The move was not without controversy, but the whole field was awash in privacy-and-security concerns. GT23’s founders weathered the questions with the basic explanation that submitting DNA to them was in fact volunteering it for research, and they proceeded to market. And the market responded. So much so that little more than a year later the founders decided to take their company public. The five founders rang the bell on the New York Stock Exchange as trading in their company opened — ironically or perhaps coincidentally — at twenty-three dollars a share. The founders became rich overnight.
I next came across a more recent article in Scientific American that carried the headline “Who Is Buying GT23’s DNA?” The article was a sidebar to a larger story that explored the ethical and privacy concerns in the freewheeling world of DNA analysis. The writer of the article had found a source inside GT23 and obtained a list of universities and biotech research facilities that bought DNA data from the company. These ranged from labs at Cambridge University in England to a biologist at MIT to a small private research lab in Irvine, California. The article said that DNA from GT23 participants — the company did not use the word customers — was being used in studies involving the genetics behind a variety of diseases and ailments, including alcoholism, obesity, insomnia, Parkinson’s, asthma, and many others.
The variety of studies that the data from GT23 contributed to and the good that might come from it — not to mention the potential profits to universities, Big Pharma, and companies producing wellness products — were staggering. The article identified a study at UCLA that dealt with appetite satiation and the genetic roots of obesity. A cosmetic company was using GT23 participants to study aging and skin wrinkling. A pharmaceutical company was researching why some people produce more earwax than others, while the lab in Irvine was studying the connection between genes and risky behaviors such as smoking, use of drugs, sex addiction, and even speeding while driving. All these studies aimed at understanding the causes of human maladies and developing drug and behavioral therapies that would treat or cure them.

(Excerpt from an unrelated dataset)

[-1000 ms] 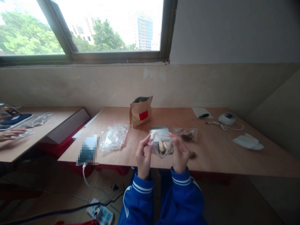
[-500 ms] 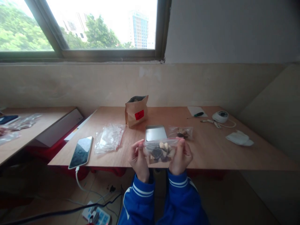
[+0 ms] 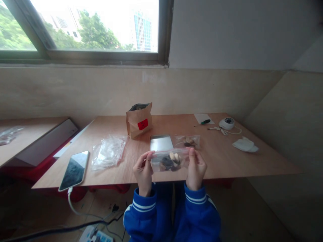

It all seemed good and it was all profitable — at least to the founders of GT23.
But the main article that ran with the sidebar threw a shadow over all the good news. It reported that regulatory enforcement of the billion-dollar genetic-analytics industry fell to the U.S. Food and Drug Administration, which until recently had taken a complete pass on those responsibilities. The article quoted a recent report from the National Human Genome Research Institute:
Until recent years, FDA chose to apply “enforcement discretion” to the vast majority of genetic tests. FDA can use such discretion when it has the authority to regulate tests but chooses not to.
The article went on to report that the FDA was only now in the process of formulating rules and regulations that would eventually be presented to Congress for adoption. Only then would any kind of enforcement begin.
Due to the rapid growth of direct-to-consumer genomic testing, and FDA’s mounting concern that unregulated tests pose a public health threat, FDA is modifying its approach. To this end, FDA has drafted new guidance to describe how it intends to regulate genetic testing. FDA “guidance” is different from laws and regulation in that it represents only FDA’s “current thinking” on a topic and is not legally binding for FDA or the parties it regulates.